### [Aim of the task]
Within the material that follows, how many lines include the string "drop"? Answer with the number and nothing more.

### [Data supplied]
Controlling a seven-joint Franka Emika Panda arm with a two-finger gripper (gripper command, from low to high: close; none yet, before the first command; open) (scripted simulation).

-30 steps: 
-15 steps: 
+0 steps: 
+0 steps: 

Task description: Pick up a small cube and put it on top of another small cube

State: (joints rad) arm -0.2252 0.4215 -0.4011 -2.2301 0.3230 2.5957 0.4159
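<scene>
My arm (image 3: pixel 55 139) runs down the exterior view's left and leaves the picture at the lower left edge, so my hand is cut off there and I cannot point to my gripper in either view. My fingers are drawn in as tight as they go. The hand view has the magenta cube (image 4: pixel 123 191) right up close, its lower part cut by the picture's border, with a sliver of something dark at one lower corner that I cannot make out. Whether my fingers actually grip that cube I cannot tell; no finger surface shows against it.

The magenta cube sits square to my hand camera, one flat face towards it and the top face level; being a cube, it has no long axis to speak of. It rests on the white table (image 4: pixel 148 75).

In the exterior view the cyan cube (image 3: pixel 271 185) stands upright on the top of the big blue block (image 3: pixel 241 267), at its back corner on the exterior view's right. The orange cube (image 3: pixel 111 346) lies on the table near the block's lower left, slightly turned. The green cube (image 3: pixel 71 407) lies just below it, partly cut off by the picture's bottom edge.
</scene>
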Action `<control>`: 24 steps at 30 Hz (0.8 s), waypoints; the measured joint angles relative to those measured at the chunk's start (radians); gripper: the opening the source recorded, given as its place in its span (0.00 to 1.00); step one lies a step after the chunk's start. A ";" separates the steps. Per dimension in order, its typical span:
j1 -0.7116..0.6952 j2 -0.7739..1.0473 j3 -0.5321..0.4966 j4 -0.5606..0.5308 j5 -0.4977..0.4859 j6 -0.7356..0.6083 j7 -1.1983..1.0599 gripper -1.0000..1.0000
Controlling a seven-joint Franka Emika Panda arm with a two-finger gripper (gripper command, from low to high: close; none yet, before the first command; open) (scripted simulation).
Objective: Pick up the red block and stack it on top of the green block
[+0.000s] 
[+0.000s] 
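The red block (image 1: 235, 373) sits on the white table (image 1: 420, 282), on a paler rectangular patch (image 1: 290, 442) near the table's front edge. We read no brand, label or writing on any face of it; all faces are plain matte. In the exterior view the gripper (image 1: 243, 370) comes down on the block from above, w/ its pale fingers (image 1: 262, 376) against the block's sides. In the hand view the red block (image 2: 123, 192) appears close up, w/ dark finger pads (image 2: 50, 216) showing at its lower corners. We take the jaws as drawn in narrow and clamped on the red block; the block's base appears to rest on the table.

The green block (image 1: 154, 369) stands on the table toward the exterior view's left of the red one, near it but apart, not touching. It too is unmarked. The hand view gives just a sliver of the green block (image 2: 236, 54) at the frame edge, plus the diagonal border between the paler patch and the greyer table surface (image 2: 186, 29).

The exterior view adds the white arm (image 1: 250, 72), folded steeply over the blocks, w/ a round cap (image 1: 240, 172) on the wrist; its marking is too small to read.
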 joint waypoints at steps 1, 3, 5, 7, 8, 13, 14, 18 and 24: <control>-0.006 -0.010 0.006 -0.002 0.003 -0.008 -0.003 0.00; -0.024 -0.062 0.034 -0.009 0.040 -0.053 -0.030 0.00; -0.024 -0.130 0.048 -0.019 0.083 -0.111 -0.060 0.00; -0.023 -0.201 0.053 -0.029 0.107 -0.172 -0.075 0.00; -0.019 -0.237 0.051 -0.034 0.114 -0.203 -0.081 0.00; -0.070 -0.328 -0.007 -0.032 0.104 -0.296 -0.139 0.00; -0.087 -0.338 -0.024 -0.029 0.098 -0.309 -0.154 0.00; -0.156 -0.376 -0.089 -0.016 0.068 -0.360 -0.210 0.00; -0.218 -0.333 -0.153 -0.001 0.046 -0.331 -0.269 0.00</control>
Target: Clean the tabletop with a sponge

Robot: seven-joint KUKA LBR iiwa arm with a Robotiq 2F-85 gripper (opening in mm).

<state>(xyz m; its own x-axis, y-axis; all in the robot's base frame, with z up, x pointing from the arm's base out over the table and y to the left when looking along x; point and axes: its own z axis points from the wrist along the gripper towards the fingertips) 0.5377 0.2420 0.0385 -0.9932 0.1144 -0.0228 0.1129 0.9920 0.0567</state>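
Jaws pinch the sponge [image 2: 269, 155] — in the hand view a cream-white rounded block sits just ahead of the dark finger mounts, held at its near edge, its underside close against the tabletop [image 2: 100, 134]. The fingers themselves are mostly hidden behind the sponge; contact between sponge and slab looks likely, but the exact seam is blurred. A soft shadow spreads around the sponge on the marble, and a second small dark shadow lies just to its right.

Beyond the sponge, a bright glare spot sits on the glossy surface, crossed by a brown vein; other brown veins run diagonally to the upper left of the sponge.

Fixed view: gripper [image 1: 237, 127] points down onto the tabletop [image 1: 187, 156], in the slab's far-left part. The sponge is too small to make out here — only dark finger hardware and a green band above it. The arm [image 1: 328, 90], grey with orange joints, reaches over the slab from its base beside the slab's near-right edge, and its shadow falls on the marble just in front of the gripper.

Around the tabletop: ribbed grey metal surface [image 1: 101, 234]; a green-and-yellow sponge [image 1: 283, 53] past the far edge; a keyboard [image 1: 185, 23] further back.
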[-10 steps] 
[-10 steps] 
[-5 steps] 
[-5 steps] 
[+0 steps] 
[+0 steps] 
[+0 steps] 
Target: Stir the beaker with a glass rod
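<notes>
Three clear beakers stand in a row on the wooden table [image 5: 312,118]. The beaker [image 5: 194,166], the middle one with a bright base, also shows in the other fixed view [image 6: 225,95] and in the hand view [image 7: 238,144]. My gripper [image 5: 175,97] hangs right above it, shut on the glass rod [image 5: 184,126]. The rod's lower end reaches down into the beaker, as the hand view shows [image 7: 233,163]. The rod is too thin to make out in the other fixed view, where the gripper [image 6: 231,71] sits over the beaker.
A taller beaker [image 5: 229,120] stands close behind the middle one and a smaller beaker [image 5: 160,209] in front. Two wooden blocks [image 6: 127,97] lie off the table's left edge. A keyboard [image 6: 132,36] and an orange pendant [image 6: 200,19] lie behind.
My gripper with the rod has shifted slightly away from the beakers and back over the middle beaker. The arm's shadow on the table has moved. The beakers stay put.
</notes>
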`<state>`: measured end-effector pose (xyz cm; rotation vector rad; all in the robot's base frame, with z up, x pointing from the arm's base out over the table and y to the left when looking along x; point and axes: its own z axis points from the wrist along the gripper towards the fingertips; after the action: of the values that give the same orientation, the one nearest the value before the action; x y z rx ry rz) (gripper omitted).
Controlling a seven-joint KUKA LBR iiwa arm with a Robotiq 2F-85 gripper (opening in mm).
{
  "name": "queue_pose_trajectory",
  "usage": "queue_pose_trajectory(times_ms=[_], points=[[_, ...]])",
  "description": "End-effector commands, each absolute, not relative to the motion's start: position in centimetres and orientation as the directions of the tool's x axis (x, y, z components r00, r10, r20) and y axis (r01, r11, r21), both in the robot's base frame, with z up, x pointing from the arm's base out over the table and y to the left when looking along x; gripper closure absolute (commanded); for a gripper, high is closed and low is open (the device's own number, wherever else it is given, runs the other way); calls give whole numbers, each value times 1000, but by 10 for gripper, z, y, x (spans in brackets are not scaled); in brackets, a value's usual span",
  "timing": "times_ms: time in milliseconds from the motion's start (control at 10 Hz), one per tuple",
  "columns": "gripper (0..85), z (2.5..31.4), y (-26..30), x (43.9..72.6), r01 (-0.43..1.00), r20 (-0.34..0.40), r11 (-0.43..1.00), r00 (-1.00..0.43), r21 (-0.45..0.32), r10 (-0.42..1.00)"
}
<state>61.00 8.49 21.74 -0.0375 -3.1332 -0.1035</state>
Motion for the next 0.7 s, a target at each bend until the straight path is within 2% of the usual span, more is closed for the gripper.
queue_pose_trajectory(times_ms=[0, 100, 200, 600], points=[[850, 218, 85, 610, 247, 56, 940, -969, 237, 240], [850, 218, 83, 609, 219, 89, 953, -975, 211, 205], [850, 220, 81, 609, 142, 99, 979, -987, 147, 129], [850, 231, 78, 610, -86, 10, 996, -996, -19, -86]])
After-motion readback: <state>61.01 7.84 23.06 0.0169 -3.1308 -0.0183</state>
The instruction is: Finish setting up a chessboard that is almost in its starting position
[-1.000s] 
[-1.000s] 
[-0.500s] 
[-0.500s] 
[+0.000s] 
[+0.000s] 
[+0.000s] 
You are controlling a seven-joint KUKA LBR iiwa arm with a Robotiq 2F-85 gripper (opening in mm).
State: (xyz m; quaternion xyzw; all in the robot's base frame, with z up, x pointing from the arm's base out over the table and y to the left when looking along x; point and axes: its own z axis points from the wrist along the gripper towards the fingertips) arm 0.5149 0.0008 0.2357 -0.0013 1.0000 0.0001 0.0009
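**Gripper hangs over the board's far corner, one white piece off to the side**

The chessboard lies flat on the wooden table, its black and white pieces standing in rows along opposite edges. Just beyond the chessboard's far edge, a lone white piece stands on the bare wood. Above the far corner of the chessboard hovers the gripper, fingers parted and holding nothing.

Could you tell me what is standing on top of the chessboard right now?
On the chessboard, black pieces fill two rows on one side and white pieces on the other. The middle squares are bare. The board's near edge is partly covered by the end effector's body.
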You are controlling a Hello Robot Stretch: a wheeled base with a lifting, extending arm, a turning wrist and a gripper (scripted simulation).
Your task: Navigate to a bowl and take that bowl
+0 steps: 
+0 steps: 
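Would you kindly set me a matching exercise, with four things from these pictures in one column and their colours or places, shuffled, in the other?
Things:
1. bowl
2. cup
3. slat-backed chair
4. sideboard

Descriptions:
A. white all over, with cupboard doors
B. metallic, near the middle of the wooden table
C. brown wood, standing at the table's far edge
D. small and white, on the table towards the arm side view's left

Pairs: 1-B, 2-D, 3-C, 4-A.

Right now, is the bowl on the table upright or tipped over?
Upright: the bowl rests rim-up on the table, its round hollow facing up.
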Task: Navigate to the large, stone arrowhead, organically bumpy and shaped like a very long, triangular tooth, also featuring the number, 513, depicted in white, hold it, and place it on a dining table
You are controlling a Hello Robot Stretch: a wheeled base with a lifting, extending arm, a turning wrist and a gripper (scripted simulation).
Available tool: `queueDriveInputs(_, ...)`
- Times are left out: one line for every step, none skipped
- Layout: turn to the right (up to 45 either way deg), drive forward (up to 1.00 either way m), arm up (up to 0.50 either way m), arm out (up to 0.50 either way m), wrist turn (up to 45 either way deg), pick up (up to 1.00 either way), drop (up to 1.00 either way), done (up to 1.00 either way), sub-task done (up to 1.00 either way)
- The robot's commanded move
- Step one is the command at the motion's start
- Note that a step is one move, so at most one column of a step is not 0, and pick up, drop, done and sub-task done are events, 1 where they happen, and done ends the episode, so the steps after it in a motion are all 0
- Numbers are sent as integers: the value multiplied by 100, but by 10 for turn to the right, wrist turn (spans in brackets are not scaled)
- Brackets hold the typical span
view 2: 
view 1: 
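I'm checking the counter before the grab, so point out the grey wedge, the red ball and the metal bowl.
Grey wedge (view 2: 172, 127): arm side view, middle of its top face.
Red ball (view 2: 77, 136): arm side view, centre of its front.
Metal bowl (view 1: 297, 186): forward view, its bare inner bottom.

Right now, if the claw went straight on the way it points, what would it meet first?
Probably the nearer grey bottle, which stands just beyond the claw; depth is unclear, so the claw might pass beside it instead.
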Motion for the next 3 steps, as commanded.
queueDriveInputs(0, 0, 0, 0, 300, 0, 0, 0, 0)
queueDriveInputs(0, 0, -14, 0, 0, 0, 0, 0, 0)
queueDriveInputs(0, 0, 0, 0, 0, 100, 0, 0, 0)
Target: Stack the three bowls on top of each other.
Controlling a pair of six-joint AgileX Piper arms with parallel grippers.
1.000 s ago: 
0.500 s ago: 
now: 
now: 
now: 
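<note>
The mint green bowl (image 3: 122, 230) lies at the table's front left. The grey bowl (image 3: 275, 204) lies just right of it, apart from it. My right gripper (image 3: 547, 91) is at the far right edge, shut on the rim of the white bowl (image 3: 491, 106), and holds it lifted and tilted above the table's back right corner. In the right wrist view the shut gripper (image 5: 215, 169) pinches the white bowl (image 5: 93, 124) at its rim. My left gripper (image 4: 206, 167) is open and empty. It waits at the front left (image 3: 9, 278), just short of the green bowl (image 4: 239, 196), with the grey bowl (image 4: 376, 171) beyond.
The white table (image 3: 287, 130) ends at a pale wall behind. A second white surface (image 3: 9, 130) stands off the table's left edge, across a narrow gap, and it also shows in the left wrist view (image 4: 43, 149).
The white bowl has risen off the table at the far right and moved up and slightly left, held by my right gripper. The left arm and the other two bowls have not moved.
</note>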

### [The completed task]
2